The Independent Contractors and Businesses Association hands out mis-information

The Independent Contractors and Businesses Association published what looks like propaganda in the June 19, 2021 Edmonton Journal

under headline "Open Letter to Rebuild our Economy Alberta and BC Need Each other."


A claim made therein does not match with information on the Independent Contractors and Businesses Association website.

From "Become an ICBA Member" on ICBA website:

"For more than 45 years, the Independent Contractors and Businesses Association (ICBA) has been the voice of BC’s construction industry and the oldest open shop organization in Canada. Representing the interests of more than 3,000 members and clients,"


so if it has 3000 members, how can "ICBA's members make up nearly 85 percent of the 250,000 men and women in BC's construction sector and over 3000 of its companies" as the article says.


Perhaps the arrticle means to say that its members employ that many (many perhaps only seasonally)?

Or was it a typo and the writer meant to say "ICBA's members make up nearly .85 percent of the 250,000 men and women in BC's construction sector and over 3000 of its companies"


Actually the figure is 1.2 percent

or was it a mathematical mistake and he or she wanted to say "ICBA's members make up 1.2 percent of the 250,000 men and women in BC's construction sector and over 3000 of its companies"?


The article reveals sloppy thinking too when it says "it is hard to think of any other two provinces in Canada that have more connections and a shared outlook than Alberta and BC."

Well actually not hard at all --

Alberta and BC have relatively few roads that connect them (due to the mountains you might have noticed that form much of the boundary between the two provinces),

very little similarities in politics --- currently that is not a single Conservative in the BC Legislature. in Alberta, Conservatives hold a majority of the seats (having taken 72 percent of the seats with 55 percent of the vote. In the last BC election, BC voters voted 40 percent Liberal, 40 percent NDP and 17 percent Green, leaving a bare 3 percent of the votes for all other parties.

etc.


Despite what the article says, it is not hard to find "two provinces in Canada that have more connections and a shared outlook than Alberta and BC."


Alberta and Saskatchewan are a more apt pairing.

Currently those two provinces, alone of the provinces of Canada, have no Liberal MPs, despite 288,000 voters cast in Alberta in favour of Liberal candidates and 66,000 in Saskatchewan cast in favour of Liberal candidates. This poor democratic result is caused by the current First Past The Post system and the lack of any provision for proportional representation.
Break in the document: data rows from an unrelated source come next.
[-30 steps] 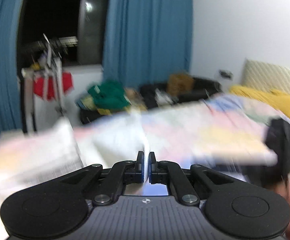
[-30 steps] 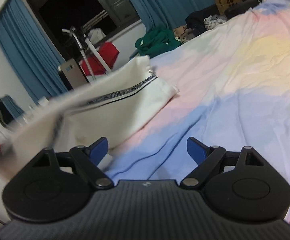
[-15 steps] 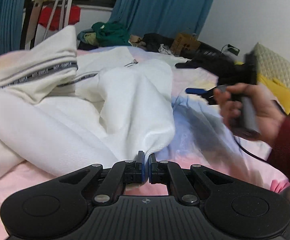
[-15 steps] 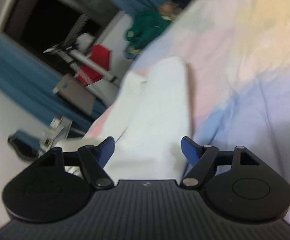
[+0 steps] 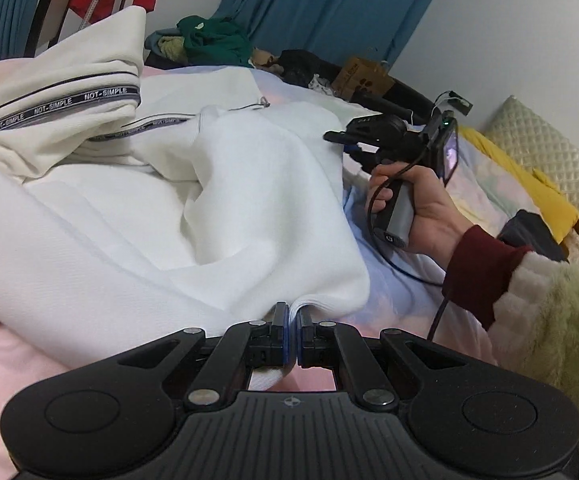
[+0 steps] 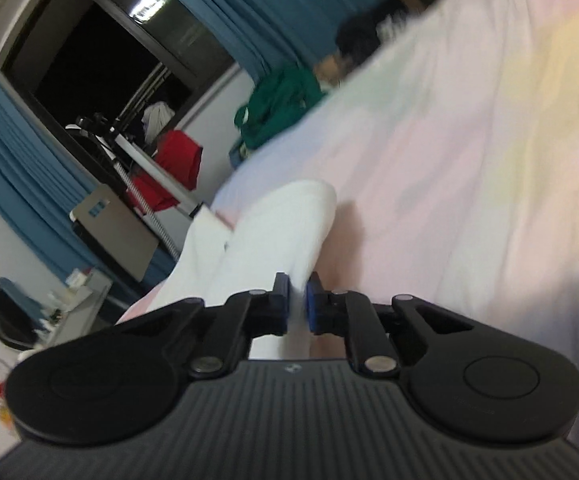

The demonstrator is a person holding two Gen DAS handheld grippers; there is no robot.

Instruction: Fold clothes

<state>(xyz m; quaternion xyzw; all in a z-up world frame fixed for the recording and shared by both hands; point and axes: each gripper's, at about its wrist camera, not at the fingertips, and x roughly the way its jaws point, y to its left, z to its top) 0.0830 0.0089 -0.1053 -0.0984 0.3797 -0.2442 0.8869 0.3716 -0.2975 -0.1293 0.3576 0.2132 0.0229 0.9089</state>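
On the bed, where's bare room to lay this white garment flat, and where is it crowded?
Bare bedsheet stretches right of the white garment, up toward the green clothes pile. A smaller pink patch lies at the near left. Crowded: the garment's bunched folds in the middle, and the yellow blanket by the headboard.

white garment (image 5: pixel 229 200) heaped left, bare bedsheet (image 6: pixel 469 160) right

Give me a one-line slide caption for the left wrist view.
Left gripper pinches the white garment's hem on the bed; right gripper meets its far edge.
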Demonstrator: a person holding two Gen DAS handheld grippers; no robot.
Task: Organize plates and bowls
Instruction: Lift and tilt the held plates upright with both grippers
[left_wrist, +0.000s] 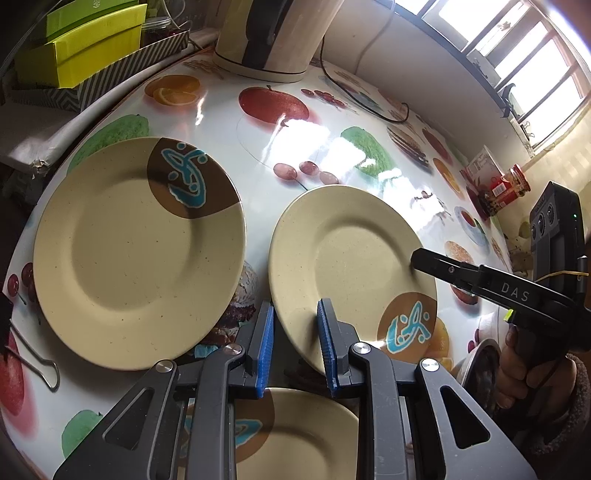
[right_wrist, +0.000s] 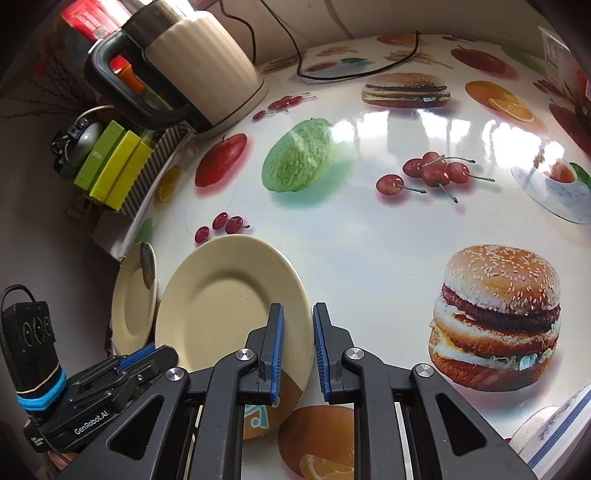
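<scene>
Three cream plates with a brown patch and blue motif lie on the fruit-print table. In the left wrist view a large one (left_wrist: 136, 251) is at left, a second (left_wrist: 347, 266) at centre right, a third (left_wrist: 306, 435) under my gripper. My left gripper (left_wrist: 295, 347) is open, its blue pads either side of the second plate's near-left rim. My right gripper (right_wrist: 298, 350) is open, straddling that plate's (right_wrist: 229, 306) right rim; it also shows in the left wrist view (left_wrist: 417, 260). The left-hand plate (right_wrist: 133, 299) appears beyond.
A cream electric kettle (right_wrist: 195, 70) with a black cord stands at the back. Yellow-green boxes (left_wrist: 88, 48) sit in a striped tray at back left. A red-lidded jar (left_wrist: 506, 192) stands at right. A metal bowl (left_wrist: 476, 365) is near my right hand. A binder clip (left_wrist: 40, 365) lies at left.
</scene>
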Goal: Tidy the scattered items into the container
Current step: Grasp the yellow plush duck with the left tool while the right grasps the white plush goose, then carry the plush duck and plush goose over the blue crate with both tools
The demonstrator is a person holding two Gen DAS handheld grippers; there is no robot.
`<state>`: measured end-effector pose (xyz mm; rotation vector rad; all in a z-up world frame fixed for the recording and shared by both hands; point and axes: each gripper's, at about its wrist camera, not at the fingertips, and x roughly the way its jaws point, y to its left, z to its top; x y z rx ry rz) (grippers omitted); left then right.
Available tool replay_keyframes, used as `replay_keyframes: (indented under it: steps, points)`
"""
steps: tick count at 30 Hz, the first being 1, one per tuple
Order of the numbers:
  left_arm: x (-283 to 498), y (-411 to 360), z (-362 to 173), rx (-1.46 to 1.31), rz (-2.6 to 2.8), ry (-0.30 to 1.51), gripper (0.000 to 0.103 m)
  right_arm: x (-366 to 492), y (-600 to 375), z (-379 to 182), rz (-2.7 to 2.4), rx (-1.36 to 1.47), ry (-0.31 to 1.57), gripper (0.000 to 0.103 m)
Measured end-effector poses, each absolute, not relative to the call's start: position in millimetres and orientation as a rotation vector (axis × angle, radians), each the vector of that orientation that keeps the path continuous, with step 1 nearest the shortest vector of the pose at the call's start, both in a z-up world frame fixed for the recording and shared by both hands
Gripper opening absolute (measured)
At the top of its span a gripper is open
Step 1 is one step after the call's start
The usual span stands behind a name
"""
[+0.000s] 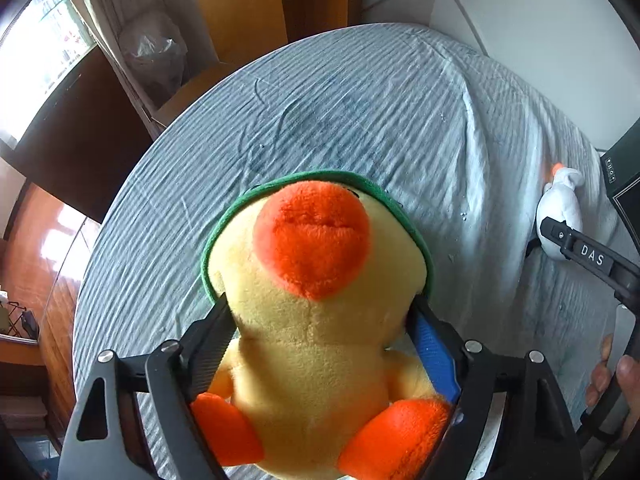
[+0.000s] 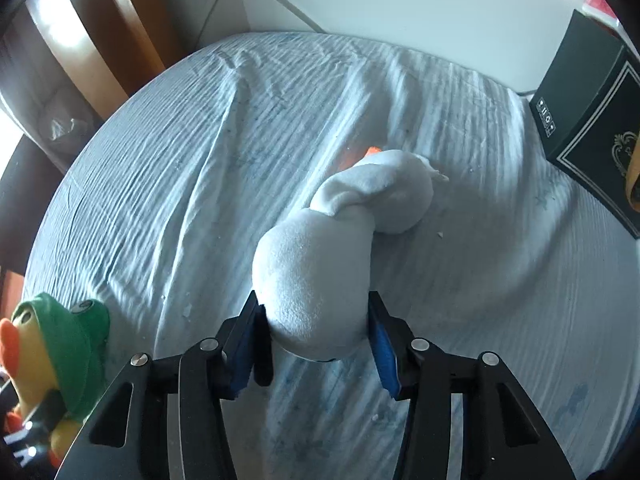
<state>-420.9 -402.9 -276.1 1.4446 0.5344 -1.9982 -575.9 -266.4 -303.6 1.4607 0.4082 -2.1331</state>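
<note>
While both sets of jaws straddle soft toys, each grip reads a little differently. On the left gripper (image 1: 320, 344) the jaws press into the flanks of the yellow duck plush (image 1: 316, 320), whose pile bulges around the pads, so it looks gripped at the body below its green frog hood (image 1: 316, 180). On the right gripper (image 2: 316, 320) the jaws sit tight against both sides of the white plush goose (image 2: 320, 276), clamped on its rounded body, with the neck curling away toward a small orange beak (image 2: 373, 151).

Both toys lie on the bed (image 2: 160, 184), on a rumpled pale blue sheet, the duck to the goose's left. A black box (image 2: 592, 120) stands near the goose at the bed's edge; I judge it the likely container.

Both toys should be light, squashy and unbreakable. Gripping mid-body suits them; fabric compresses, so a shallow pinch could slip.
</note>
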Motion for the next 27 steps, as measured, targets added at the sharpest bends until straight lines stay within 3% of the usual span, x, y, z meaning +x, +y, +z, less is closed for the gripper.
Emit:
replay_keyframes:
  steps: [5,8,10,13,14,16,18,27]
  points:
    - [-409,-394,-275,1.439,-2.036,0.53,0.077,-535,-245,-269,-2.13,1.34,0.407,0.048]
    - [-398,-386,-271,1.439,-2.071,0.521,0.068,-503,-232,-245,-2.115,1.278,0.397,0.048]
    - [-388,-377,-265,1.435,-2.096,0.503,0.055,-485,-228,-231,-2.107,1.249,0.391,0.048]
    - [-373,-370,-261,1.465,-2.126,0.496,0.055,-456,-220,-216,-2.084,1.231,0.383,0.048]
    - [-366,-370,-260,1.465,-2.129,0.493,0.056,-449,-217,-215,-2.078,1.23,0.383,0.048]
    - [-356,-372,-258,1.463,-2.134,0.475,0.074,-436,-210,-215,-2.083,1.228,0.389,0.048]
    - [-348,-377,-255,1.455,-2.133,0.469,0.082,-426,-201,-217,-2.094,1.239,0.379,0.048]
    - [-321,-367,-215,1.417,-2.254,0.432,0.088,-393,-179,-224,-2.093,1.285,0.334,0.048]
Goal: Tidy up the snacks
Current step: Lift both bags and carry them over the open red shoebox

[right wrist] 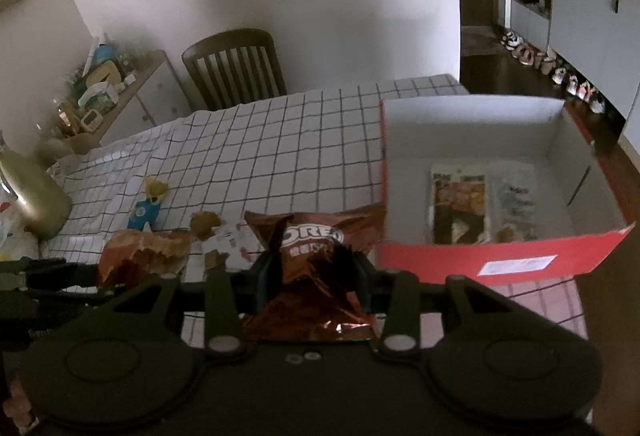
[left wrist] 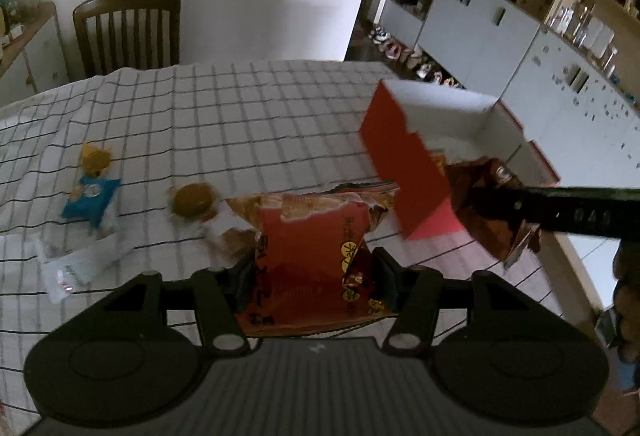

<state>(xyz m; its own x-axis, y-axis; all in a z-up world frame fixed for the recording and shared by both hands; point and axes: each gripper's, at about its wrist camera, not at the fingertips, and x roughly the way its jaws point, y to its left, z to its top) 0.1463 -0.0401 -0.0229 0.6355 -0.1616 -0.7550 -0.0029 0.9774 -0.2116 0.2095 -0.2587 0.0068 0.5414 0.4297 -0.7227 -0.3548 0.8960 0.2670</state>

Alberta and Saskatchewan share many more land connections than BC and Alberta as well.

The two also have active oil and gas sectors unlike BC.


However the ICBA and others of the Alberta oil and gas sector are more often looking westwards than eastwards to open a port for export of Prairie oil and gas. So geographically BC is the obvious choice over the ice-bound Hudson's Bay or the faraway East Coat for that kind of thing.


But the case for BC-Alberta shard infrastructure is not based on anything other than that - oh. and on faulty math apparently.


Here's to a future where Canada's oil and gas will be used in a labor-intensive and sustainable fashion to provide jobs and long-term security for Canadians.

Thanks for reading.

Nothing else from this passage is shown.